Dagmar (48) tek başına yaşıyor "Çocuklar evden ayrıldığından beri her şey boş"

Deniz kenarında uzun yürüyüşlere bayılır. Özellikle sevdiği şey huzur ve sessizlik ve rüzgar ve sahildeki dalgaların hafif tıkırtısı dışında hiçbir şey duyamamanız. En azından eskiden böyleydi. "Çocuklar hala benimle yaşarken, bu zamanın tadını çıkarıyordum. Günde birkaç saat sadece kendim için. Harikaydı." Şimdi Max ve Bea taşındı. "Ve tavan başımın üstüne düşüyor. Hiç kimse kalmadı. Gülmek, tartışmak, yemek pişirmek ve üstümü değiştirmek için."

Çok sevdiği plaj gezileri bile artık ev kadınının sinirlerini bozuyor. Neredeyse beş yıldır boşanmış durumda ve eski eşi Bernd ile artık hiçbir teması yok. "Ve bu iyi bir şey!" En iyi iki arkadaşı Verena ve Kathi evli. Arkadaşı Marianne ise yeni aşık olmuş. Dagmar sık sık kendini beşinci tekerlek gibi hissediyor. Bu yüzden akşamlarını genellikle yalnız geçiriyor. "Hafta sonları en kötüsü. O zamanlar çiftlerin zamanı. Ve prensip olarak, sadece bekarsanız baş belası olursunuz," diye derin bir nefes alıyor Dagmar. "Çocuklar aradığında, doğru olmasa da sık sık bir şeylerin peşinde olduğumu söylüyorum. Benim için endişelenmelerini istemiyorum. Ama artık bu bitti. Bir kumaş mağazasına iş başvurusunda bulundum ve yakında orada dikiş dersleri vermeye başlayacağım. Sonra da dışarı çıkacağım."

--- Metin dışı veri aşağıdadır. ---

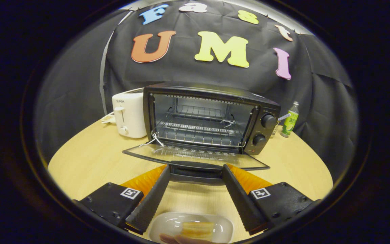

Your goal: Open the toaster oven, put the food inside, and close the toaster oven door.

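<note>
Currently gripper (196,176) released, fingers wide apart at oven door (195,156) handle (196,170); door fully down. Dish (191,229) w/ food (197,228), maybe bread, at 6 o'clock btwn fingers.

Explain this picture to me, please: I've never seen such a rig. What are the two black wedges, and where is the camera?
The camera rides on a handheld gripper and looks forward along its two black fingers, the wedges you see. The jaws are open and hold nothing; the handle of the toaster oven door lies between their tips. The toaster oven stands on a round wooden table, door folded down, racks bare. Left of it stands a white toaster, right of it a green bottle. Near the camera, between the fingers, a white dish holds a yellowish piece of food; a fingertip touches its near edge.
</note>
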Demonstrator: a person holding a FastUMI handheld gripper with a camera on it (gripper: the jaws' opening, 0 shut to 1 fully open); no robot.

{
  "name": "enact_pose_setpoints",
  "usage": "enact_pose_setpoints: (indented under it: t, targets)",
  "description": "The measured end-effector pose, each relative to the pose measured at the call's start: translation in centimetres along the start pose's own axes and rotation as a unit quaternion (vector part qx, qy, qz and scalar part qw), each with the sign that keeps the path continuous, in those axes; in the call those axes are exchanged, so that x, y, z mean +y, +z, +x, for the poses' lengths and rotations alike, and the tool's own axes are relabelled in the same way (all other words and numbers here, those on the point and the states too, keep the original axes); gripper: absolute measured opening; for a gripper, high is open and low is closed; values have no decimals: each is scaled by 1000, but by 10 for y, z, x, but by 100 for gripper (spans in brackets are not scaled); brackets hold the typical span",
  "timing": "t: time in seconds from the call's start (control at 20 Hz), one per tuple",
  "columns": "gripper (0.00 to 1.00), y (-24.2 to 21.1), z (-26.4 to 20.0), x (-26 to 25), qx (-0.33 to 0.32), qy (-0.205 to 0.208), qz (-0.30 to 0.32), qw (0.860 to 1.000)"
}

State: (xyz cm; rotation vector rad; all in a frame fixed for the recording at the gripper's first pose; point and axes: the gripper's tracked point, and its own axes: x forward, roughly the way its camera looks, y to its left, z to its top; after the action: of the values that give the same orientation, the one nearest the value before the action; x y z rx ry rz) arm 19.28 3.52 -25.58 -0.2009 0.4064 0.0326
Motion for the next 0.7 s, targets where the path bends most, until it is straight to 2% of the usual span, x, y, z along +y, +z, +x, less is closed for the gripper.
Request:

Sandra (67) emekli "Çalışmanın benim için bu kadar önemli olacağını hiç düşünmemiştim"

Öğretmenlik benim hayatımdı," diyor Sandra gülümseyerek. Gündüzleri okul, öğleden sonraları düzeltme çalışmaları, eğitimine devam etmek - günlük rutini buydu. Bir partner için zamanı yoktu. Arkadaş mı? "Bu da bir sorun değildi, çünkü kendimi işime vermiştim." Şimdi bir yıldır emekli ve: "Emeklilik şoku gibi. Her şey farklı hissettiriyor. Artık kimsenin bana ihtiyacı yok." Gözleri nemleniyor.

"İlk başta, artık hiçbir günlük sorumluluğum olmadığında, kendimden gerçekten keyif alacağımı düşünmüştüm." Ama sonra hemen farkına varıyor. "Nasıl?" Yürüyüşe çıkmak, hafta sonu küçük bir gezinti. Hep tek başına. Deneyimlerini paylaşacağı kimse yoktu. "Ama birdenbire nasıl en iyi arkadaşı bulabilirim ki? Komşularım onun iyi olduğunu düşünüyor. Ne yazık ki bu doğru değil. Depresyona girmekten gerçekten endişe ediyorum."

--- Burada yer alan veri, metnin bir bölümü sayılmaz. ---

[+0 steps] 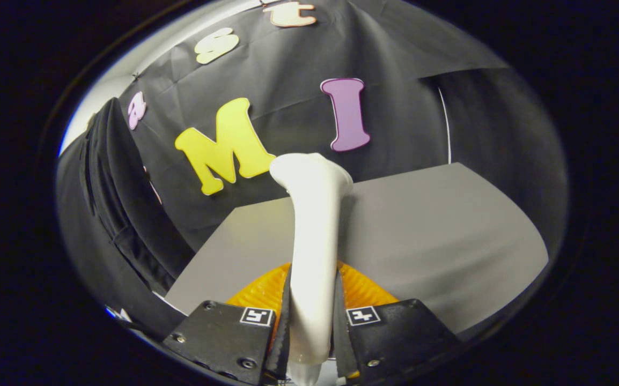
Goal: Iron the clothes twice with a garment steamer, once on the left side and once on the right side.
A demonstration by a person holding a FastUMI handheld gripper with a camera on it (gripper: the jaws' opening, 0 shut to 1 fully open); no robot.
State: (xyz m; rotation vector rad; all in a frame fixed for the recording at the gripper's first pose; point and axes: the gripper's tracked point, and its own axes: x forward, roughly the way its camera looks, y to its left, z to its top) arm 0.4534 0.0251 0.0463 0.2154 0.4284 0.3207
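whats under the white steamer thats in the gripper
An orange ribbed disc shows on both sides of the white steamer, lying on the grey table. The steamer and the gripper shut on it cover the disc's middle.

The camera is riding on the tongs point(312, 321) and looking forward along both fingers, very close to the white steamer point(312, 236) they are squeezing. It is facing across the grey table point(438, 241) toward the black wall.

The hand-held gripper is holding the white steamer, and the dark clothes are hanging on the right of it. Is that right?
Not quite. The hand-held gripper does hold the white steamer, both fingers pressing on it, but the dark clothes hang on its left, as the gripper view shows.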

Louisa (24) büyük şehirde okuyor: "Bazen dünya tarafından gerçekten unutulmuş hissediyorum"

Özellikle eğitimi için Berlin'e taşındı. Büyük bir şehre. Koşuşturma ve yoğun bir hayat istiyordu. Arkadaşları ve ailesi uzaktaydı, tıpkı kırsal cennet gibi. Louisa bu özgürlüğün tadını çıkarıyordu. "Corona gelene kadar," bunu söylerken çok ciddi görünüyor. "Burada çok fazla arkadaşım yoktu. Birdenbire her şey evde ders çalışmak oldu. Öğrenci arkadaşlarım yoktu, hiçbir şey!" Başlarda iyiydi ama 10 aylık tecrit zor bir dönemdi. Bir boşluğa düştüm ve neredeyse hiçbir şey yapamadım." Almanya'da yaklaşık 2.9 milyon öğrenci onun gibi hissediyordu. Hayatında ilk kez kendini tamamen yalnız hissetti. "Hissettiğim şey derin bir yalnızlık duygusuydu, her gün sabahtan akşama.
Geç saatlere kadar. Korkunçtu! Neyse ki yakında üniversiteye geri dönebileceğiz. Bu bana neredeyse garip geliyor. Sanki insanlardan utanır hale geldim."